Highly selective and sensitive detection of glutathione over cysteine and homocysteine with a turn-on fluorescent biosensor based on cysteamine-stabilized CdTe quantum dots.

In this work, cysteamine (CA) stabilized CdTe quantum dots (QDs) (CA-CdTe QDs) and sodium citrate stabilized gold nanoparticles (AuNPs) were prepared. Because of the strong electrostatic interaction and spectral overlap of emission spectrum of CA-CdTe QDs and absorption spectrum of AuNPs, a highly effective fluorescence resonance energy transfer (FRET) system was formed and the fluorescence of CA-CdTe QDs was strongly quenched. The synthesized CA-CdTe and AuNPs were self-assembled to large clusters due to the electrostatic attraction and the fluorescence of CA-CdTe was sharply quenched as a result of FRET. Under the optimum pH of 5.5, the positive GSH could assemble with negative AuNPs through electrostatic interaction and destroy the FRET system of CA-CdTe and AuNPs, due to the red shift of absorption wavelength of AuNPs caused by aggregation.

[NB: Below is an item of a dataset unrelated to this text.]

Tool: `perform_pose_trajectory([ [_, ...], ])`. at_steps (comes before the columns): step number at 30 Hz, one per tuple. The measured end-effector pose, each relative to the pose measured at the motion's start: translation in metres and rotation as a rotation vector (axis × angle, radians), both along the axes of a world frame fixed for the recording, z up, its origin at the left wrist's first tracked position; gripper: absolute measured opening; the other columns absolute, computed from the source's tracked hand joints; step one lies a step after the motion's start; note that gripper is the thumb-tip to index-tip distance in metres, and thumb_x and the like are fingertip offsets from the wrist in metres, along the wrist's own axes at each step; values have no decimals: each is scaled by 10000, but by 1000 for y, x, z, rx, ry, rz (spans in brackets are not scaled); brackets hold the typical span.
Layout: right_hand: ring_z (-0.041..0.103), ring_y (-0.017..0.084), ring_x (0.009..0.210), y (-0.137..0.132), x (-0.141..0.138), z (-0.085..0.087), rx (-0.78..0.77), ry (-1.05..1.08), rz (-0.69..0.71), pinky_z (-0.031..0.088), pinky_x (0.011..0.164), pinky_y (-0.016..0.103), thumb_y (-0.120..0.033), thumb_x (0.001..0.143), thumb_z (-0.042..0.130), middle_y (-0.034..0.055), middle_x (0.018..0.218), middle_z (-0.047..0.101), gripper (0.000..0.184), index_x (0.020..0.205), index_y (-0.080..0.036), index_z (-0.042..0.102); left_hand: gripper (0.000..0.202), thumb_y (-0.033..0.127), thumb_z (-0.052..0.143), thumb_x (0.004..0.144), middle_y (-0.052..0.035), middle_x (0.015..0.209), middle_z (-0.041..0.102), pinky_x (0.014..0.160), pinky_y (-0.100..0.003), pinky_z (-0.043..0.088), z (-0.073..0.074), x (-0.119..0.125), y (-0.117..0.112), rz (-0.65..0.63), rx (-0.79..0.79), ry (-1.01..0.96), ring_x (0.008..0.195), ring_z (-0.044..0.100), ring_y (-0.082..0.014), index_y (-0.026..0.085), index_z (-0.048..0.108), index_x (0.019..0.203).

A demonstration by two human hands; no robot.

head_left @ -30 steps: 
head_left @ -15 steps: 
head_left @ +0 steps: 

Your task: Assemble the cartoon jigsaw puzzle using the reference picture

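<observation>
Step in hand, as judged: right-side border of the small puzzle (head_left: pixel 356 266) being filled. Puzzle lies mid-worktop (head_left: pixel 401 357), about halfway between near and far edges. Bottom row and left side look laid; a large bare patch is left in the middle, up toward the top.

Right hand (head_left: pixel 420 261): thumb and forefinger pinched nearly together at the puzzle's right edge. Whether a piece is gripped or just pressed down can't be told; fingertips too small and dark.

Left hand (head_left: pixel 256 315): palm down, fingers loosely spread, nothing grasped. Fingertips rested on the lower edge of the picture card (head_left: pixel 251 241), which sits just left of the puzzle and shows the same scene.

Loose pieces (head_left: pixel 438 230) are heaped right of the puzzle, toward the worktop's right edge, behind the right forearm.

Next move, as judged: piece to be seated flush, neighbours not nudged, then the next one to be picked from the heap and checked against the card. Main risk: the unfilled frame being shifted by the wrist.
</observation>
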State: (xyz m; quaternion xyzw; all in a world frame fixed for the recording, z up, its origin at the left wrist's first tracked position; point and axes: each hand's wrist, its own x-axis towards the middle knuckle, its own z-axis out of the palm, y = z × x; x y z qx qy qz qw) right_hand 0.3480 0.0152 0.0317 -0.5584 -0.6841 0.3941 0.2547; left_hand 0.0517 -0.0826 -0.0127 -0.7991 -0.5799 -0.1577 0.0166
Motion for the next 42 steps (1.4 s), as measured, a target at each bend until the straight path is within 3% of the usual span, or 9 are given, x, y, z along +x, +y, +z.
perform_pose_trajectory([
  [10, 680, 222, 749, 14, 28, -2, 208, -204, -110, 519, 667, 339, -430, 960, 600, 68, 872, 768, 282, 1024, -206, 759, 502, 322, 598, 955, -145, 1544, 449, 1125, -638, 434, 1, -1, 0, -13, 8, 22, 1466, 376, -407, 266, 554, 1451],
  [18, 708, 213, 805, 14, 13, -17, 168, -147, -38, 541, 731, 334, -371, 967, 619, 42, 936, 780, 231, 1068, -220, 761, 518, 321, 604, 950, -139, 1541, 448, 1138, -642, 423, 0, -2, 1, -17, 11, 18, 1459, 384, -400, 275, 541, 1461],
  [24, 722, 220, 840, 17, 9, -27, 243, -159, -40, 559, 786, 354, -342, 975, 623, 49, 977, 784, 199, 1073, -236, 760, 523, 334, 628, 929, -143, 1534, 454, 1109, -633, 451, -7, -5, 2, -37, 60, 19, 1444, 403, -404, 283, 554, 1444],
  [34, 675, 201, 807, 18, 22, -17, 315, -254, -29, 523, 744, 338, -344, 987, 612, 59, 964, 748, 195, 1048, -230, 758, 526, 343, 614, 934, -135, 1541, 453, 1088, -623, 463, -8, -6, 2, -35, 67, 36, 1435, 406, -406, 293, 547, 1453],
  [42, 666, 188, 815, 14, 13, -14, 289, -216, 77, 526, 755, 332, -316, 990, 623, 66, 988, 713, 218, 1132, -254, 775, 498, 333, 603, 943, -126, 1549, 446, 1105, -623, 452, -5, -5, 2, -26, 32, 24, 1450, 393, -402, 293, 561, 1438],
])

The fluorescence of CA-CdTe recovered, and the recovered fluorescence efficiency shows a linear function against the GSH concentrations from 6.7 nM to 0.40 μM, with a detecting limit of 3.3 nM. The quenched emission of CA-CdTe could be recovered attributed to the aggregation of AuNPs by GSH. Under optimal conditions, the sensing system was successfully applied in the detection of GSH in real human blood plasma samples with a recovery of 99.5-102.3%, showing a promising future for the highly sensitive and selective GSH detection in the human blood plasma samples.